■ Exercise description
Repeat the data word for word and skip the pictures.

■ Provided data
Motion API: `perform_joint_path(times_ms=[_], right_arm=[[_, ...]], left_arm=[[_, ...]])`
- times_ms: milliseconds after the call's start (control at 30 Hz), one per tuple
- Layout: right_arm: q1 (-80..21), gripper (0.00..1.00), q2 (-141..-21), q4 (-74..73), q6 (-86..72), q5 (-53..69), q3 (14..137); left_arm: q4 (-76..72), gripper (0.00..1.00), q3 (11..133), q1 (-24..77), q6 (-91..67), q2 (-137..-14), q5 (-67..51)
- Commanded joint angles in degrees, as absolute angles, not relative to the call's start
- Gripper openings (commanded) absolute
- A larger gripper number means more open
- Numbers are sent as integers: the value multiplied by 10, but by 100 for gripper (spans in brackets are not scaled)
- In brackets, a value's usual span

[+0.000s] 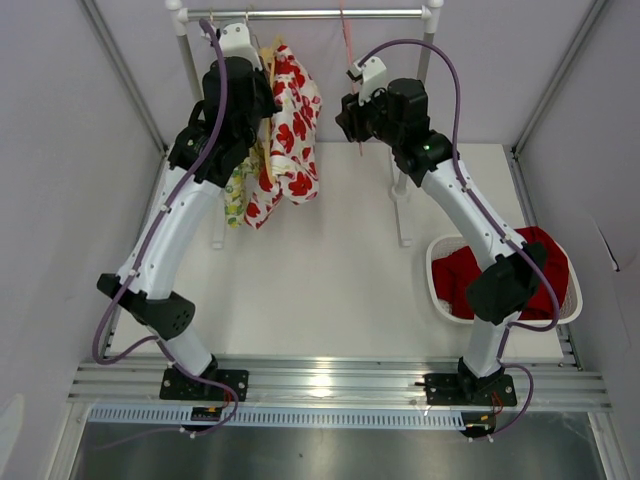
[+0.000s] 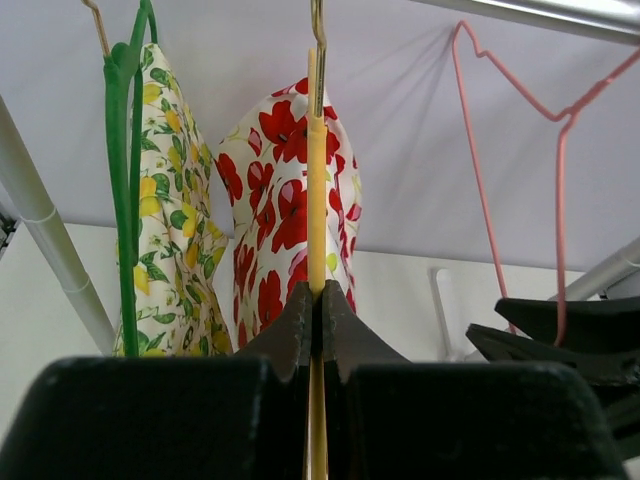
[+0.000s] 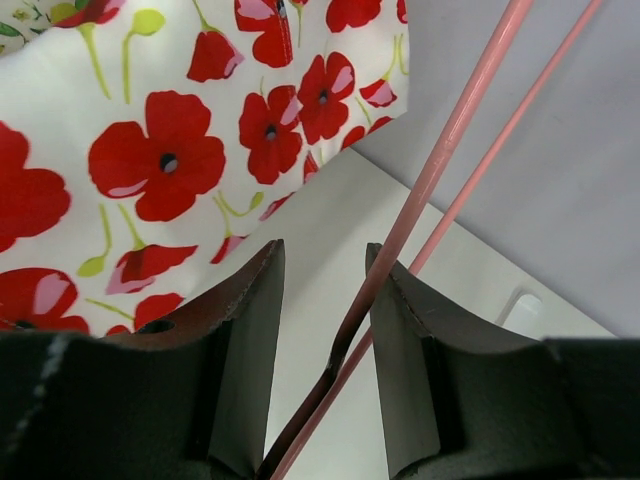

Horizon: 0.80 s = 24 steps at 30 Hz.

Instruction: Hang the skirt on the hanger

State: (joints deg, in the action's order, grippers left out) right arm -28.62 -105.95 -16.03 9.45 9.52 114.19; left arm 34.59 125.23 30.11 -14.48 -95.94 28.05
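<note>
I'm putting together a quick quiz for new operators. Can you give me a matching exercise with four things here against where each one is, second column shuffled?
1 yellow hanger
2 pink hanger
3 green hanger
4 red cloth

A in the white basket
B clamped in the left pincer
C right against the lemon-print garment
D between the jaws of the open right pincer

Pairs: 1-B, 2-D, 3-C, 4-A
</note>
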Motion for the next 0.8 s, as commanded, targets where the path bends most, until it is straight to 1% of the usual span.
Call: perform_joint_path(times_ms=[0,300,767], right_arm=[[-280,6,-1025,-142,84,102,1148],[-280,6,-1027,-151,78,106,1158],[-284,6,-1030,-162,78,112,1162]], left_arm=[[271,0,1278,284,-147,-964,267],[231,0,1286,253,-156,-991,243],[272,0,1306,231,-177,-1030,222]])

■ Solution
Motion API: `perform_joint_path(times_ms=[_], right_arm=[[_, ...]], left_arm=[[_, ...]])`
- times_ms: milliseconds after the call's start (control at 30 Hz), one per tuple
- Layout: right_arm: q1 (-80..21), gripper (0.00..1.00), q2 (-141..-21), q4 (-74..73), q6 (-86..72), q5 (-53..69), q3 (14..137); left_arm: q4 (-76..72), gripper (0.00..1.00), q3 (11..133), q1 (-24..77), q6 (-91..67), q2 (-137..-14), q5 (-67..51)
- Commanded joint angles in degrees, as absolute angles, not relative to the call's start
- Gripper openings (commanded) absolute
- A larger gripper number means more open
- Numbers are sent as integers: the value multiplied by 10, but by 100 for gripper (spans in brackets are not scaled)
- In brackets, a value's usual span

[+0.000s] 
[+0.000s] 
[+0.000s] 

Horizon: 0.80 s = 24 steps at 30 Hz.

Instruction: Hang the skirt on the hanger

State: (joints deg, in the action's order, grippers left out) right arm -28.62 -105.95 -16.03 9.45 9.52 114.19; left arm 34.59 125.23 30.11 -14.48 -95.94 28.05
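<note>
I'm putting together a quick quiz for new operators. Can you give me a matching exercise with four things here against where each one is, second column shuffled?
1 yellow hanger
2 pink hanger
3 green hanger
4 red cloth

A in the white basket
B clamped in the left pincer
C right against the lemon-print garment
D between the jaws of the open right pincer

Pairs: 1-B, 2-D, 3-C, 4-A
</note>
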Motion for the next 0.8 s, as commanded, targets where the path bends most, until it is straight to 1% of the usual span.
Call: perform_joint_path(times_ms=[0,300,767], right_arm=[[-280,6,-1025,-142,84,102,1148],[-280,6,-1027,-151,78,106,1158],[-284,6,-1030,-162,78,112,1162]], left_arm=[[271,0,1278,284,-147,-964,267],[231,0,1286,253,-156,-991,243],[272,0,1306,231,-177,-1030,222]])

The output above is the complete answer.